Wikipedia:Link rot/URL change requests/Archives/2019/December

From Wikipedia, the free encyclopedia


www.msnbc.msn.com → www.nbcnews.com

Much content moved from MSNBC to NBCNews.com.

msnbc.com forwards links to their old friend, but somehow msnbc.msn.com fails to do so:

There are too many of these nonforwarding (and forwarding) links for manual operations.

Urgent:

  • Replace links to [http[s]://][www.]msnbc.msn.com/id/9999999[/[foo]][/][#bar] with links to http://www.nbcnews.com/id/9999999/ (where 9999999 is a placeholder for 7 digits, or possibly n digits). A quick search for "msnbc.msn.com/id" finds 287 articles in the [article] namespace with broken link(s) (3,937 pages, counting all namespaces.)

Less urgent:

  • Replace links to [http[s]://][www.]msnbc.com/id/9999999[/[foo]][/][#bar] with links to http://www.nbcnews.com/id/9999999/. A quick search for "msnbc.com/id" finds 31 articles in the [article] namespace with broken link(s) (234 pages, counting all namespaces.)

Microsoft has casually stolen linkage and traffic from NBCNews. That makes it especially important to give them back to NBCNews. -A876 (talk) 03:29, 30 October 2019 (UTC)

@A876: thanks for the report. Microsoft hijackers, who knew. This will require checking both old and new URLs for functionality, unwinding or adding any archive URLs and {{dead link}}, changing |publisher= and |work= fields. And typically there are other edge-case problems that show up. This will take some time to program and test out and I'm in the middle of other projects but will get to this. -- GreenC 14:30, 30 October 2019 (UTC)
@A876: - Turns out msn.com (and msnbc.com) is a huge can of worms. Most of the sub-domains are dead and there are 100s of them (eg. sport.be.msn.com). These can't be redirected to NBC as they have no ID but make up 10s of thousands of URLs. I set them to "Blacklisted" in the IABot and ran the bot on those pages (this took me 4 days due to the limit of 5 queues running at once). Ok so then we have the "www" domains as you originally posted above, and some of those have an ID - over 15,000 not the few hundred originally thought. These were converted to NBC where possible, and a large number had a secondary redirect (from NBC to Today.com) and those were discovered and added. Those that couldn't redirect had archive URLs added. There were also soft-404 problems at NBC, those were discovered the best I could because NBC has a tight cookie blocker that triggers a block after viewing more than a few pages in a row. Anyway I have no idea how many URLs I saved but guessing over 30,000 in at least 15,000 articles, possibly more. MSN was a total mess, they seem to have abandoned most of their properties, thanks for bringing this to WP:URL. -- GreenC 18:23, 22 November 2019 (UTC)
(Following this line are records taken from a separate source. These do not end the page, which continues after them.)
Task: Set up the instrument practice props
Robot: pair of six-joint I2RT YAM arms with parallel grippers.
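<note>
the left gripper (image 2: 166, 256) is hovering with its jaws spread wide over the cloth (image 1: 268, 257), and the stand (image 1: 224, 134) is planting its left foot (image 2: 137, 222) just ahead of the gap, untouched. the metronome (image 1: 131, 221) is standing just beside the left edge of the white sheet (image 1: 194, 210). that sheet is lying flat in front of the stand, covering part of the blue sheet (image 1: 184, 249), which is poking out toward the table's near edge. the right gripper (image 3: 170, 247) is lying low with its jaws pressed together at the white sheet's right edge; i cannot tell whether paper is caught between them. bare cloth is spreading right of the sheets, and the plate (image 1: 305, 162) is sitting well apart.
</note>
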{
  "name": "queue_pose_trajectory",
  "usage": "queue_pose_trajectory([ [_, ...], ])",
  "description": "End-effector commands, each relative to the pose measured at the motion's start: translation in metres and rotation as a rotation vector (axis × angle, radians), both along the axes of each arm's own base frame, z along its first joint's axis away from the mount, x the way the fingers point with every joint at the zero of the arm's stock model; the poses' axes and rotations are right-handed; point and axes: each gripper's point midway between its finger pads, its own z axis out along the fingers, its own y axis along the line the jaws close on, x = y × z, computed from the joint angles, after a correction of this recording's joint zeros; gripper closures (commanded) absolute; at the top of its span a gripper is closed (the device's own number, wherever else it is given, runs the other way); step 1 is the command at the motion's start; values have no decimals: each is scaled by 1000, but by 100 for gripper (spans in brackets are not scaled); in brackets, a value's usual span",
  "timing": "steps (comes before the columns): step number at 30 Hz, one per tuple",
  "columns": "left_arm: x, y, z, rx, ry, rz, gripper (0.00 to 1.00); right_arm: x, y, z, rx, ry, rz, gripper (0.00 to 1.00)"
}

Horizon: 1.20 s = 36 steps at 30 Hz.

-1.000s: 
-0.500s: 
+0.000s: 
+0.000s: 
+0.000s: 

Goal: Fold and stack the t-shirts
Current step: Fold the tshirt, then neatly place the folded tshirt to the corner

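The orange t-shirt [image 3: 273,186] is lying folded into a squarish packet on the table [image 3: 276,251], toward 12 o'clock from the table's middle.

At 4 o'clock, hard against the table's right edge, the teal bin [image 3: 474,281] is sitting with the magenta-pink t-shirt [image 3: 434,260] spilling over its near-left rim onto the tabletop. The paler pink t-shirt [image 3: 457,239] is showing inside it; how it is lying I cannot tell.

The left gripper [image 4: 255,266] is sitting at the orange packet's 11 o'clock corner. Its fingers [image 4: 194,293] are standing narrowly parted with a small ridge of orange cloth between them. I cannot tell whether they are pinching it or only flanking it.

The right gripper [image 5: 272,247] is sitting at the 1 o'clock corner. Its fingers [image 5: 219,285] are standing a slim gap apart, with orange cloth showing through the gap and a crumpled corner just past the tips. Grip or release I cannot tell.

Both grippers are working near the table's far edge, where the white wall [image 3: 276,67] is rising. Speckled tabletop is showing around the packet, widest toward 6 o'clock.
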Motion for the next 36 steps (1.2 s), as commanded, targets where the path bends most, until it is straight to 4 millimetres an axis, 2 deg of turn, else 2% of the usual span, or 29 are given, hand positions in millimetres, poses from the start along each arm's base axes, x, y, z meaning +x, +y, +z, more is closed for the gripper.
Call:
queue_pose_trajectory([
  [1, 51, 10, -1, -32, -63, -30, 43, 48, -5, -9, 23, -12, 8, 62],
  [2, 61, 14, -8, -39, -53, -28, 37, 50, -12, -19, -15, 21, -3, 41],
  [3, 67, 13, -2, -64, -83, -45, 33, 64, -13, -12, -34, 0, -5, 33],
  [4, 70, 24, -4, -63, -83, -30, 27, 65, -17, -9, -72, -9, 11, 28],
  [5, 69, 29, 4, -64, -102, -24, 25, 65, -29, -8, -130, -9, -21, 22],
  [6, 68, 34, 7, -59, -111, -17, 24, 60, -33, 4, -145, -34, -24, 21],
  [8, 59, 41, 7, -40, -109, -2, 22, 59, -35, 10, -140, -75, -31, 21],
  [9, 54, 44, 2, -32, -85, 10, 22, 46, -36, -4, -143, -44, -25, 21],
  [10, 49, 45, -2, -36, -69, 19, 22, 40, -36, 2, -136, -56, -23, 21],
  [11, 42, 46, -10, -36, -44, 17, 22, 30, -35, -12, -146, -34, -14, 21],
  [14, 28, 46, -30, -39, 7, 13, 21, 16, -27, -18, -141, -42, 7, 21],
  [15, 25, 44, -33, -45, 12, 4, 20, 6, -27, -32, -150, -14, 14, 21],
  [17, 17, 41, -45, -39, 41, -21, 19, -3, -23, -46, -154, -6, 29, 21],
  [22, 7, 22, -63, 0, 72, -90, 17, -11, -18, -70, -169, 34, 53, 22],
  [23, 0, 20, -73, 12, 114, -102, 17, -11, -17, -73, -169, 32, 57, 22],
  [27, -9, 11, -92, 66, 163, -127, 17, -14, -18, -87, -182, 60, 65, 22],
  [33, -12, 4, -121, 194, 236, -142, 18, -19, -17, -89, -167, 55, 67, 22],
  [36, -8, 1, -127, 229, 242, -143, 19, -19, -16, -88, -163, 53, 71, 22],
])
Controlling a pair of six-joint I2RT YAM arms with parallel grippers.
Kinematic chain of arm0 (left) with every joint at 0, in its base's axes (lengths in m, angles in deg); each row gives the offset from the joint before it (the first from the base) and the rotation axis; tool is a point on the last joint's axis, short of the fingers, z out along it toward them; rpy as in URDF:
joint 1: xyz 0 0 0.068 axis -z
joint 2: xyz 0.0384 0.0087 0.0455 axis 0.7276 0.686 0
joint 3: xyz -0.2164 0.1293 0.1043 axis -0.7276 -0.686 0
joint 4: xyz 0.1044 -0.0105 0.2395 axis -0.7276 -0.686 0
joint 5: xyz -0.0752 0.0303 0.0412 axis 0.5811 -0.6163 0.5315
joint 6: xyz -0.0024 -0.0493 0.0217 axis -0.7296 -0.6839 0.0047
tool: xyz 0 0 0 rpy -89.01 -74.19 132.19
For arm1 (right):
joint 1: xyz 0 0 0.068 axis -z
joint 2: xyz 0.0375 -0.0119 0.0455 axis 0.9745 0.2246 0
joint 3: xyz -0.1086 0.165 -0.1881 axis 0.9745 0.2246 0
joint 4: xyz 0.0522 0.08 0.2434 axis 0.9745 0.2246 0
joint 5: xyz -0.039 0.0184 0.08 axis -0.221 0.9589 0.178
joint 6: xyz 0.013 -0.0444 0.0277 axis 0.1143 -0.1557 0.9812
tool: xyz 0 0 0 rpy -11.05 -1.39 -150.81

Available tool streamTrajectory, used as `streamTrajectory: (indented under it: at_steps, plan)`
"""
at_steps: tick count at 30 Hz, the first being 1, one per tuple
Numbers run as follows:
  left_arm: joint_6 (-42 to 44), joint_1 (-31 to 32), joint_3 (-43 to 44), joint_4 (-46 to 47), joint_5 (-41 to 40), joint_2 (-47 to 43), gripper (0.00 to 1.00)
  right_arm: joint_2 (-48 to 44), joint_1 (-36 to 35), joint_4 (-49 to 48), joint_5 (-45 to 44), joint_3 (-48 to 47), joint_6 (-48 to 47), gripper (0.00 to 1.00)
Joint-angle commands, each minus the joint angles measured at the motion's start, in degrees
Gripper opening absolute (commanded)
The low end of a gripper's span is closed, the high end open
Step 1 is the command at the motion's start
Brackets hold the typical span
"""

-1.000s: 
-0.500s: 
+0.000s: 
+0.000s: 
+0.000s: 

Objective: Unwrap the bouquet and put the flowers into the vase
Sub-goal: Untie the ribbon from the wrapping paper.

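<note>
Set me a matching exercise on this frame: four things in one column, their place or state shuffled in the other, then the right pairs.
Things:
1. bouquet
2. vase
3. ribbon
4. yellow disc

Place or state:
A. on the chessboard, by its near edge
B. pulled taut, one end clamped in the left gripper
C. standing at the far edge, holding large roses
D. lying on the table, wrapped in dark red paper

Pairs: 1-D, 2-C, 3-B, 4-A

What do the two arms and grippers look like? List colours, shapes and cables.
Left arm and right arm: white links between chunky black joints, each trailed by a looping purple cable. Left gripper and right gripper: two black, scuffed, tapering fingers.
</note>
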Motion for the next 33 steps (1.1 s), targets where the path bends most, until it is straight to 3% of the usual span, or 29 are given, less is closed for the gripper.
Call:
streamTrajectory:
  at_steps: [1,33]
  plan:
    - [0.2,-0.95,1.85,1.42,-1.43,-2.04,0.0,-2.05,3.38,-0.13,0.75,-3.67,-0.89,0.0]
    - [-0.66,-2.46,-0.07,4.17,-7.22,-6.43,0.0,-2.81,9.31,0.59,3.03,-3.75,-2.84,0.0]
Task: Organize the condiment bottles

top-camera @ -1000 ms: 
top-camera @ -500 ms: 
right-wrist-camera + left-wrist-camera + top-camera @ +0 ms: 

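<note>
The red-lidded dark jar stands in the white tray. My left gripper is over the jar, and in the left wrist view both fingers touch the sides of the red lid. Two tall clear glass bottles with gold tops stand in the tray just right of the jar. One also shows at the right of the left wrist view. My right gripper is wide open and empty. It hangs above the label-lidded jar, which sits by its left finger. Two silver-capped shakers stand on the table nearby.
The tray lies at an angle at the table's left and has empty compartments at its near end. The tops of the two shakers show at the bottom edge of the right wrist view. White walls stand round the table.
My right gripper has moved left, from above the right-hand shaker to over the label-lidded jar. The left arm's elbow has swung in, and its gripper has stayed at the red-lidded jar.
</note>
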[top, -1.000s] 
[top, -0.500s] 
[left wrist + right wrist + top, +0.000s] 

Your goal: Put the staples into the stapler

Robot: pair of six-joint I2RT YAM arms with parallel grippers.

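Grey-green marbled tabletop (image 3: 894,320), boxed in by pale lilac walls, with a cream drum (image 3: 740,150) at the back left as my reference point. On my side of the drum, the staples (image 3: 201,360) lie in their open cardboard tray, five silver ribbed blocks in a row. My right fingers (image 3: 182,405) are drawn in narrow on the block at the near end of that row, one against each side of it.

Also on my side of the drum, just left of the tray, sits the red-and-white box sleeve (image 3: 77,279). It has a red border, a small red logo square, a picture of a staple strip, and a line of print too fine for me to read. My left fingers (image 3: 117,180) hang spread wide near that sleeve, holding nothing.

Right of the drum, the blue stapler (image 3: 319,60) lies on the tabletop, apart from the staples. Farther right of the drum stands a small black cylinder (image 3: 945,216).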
Wow. I'm glad I asked and I'm glad you clobbered so many. I wanted to look at the edits you made your bot do, but I didn't know its name. (I found it indirectly, the obvious-in-hindsight User:GreenC bot.) I see that you handled many more cases, such as linking to Archive for pages that show up as "removed" on the new domain. Now I'm going to whine a little. When the old link doesn't work, and I humanly see that it is probably gone forever, I go with "url-status=unfit", not "dead", because {cite} shows even useless "dead" URLs and hides useless "unfit" URLs. Also, I feel compelled to use https://www.nbcnews.com/... rather than http://www.nbcnews.com/... for the same reasons that HTTPS Everywhere was created, even though the first one currently does not rewrite to the second one. The important thing was to rescue them before they all got deleted or archived instead of being live-linked where possible, and that's great. Thanks. - A876 (talk) 00:33, 23 November 2019 (UTC)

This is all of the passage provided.